Al regresar a la torre del físico, Adair esperaba que la vida continuara como había sido antes, pero ya no era posible. Le habían ocurrido demasiadas cosas. Estaba dominado por una idea que no podía desterrar de su mente, sobre todo durante las horas del día, cuando el físico no estaba presente para acaparar sus pensamientos. Adair no podía olvidar lo que había visto en el castillo del anciano: la enorme fortaleza, los fértiles campos, el tesoro, los sirvientes, los siervos… Solo le faltaba un señor feudal, y lo único que se interponía en su camino eran dos cosas muy básicas: el sello, que estaba escondido en alguna parte de la torre, y la muerte del viejo.

El sello se podía encontrar con un poco de perseverancia. Matar al viejo era harina de otro costal. Adair había pensado en ello muchas veces durante sus años de cautiverio, le había dado vueltas a la idea y había considerado todos los detalles, pero al final lo había descartado como un sueño de locos. Cada vez que el anciano le había puesto las manos encima a Adair, ya fuera con ira o con lujuria, el sirviente había mitigado su humillación jurando que algún día haría pagar al físico por ello. Pero el recuerdo de aquella brutal agresión con el atizador y los meses de agónica recuperación le habían impedido actuar.

Sin embargo, habían pasado años desde aquella paliza, y Adair se había hecho un hombre.
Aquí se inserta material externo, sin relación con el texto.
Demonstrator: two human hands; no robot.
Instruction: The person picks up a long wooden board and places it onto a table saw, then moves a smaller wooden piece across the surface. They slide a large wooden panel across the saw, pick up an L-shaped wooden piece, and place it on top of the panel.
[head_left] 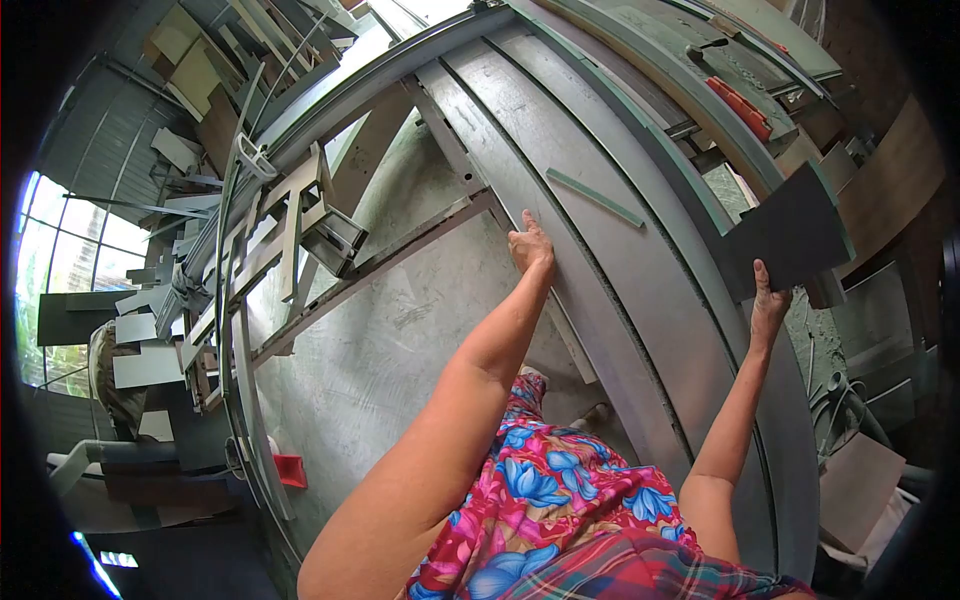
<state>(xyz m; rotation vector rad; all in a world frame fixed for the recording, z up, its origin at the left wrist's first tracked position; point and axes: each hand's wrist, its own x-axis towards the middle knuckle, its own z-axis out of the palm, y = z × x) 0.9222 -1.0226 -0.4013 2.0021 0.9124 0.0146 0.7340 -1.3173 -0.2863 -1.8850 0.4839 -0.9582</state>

El físico ya no le levantaba la mano tan a la ligera y, aunque seguía mirando a Adair con deseo, sus acercamientos eran pocos y calculados. Y el odio de Adair por el viejo lo había acompañado tanto tiempo que ya era para él tan natural como respirar. Sus pensamientos se habían vuelto más precisos; la sed de venganza, más intensa e irrenunciable. No se había dado cuenta de lo mucho que había cambiado hasta una noche en que enterró a otra muchacha muerta. Miró su precioso cuerpo y comprendió que aquel último impedimento había caído. Podría abusar fácilmente de aquel cuerpo sin vida, pero lo que de verdad quería era violar el cadáver del físico antes de enterrarlo en la tierra húmeda. Y lo que es más, se alegraría de haberlo hecho. No sentía miedo ni repulsión. Había perdido el último jirón de su humanidad. Todos sus reparos habían sido extirpados capa a capa, como cuando un cazador metódico despelleja a un animal. Se había convertido en un digno rival del anciano, y esa certeza hizo feliz a Adair por primera vez en años.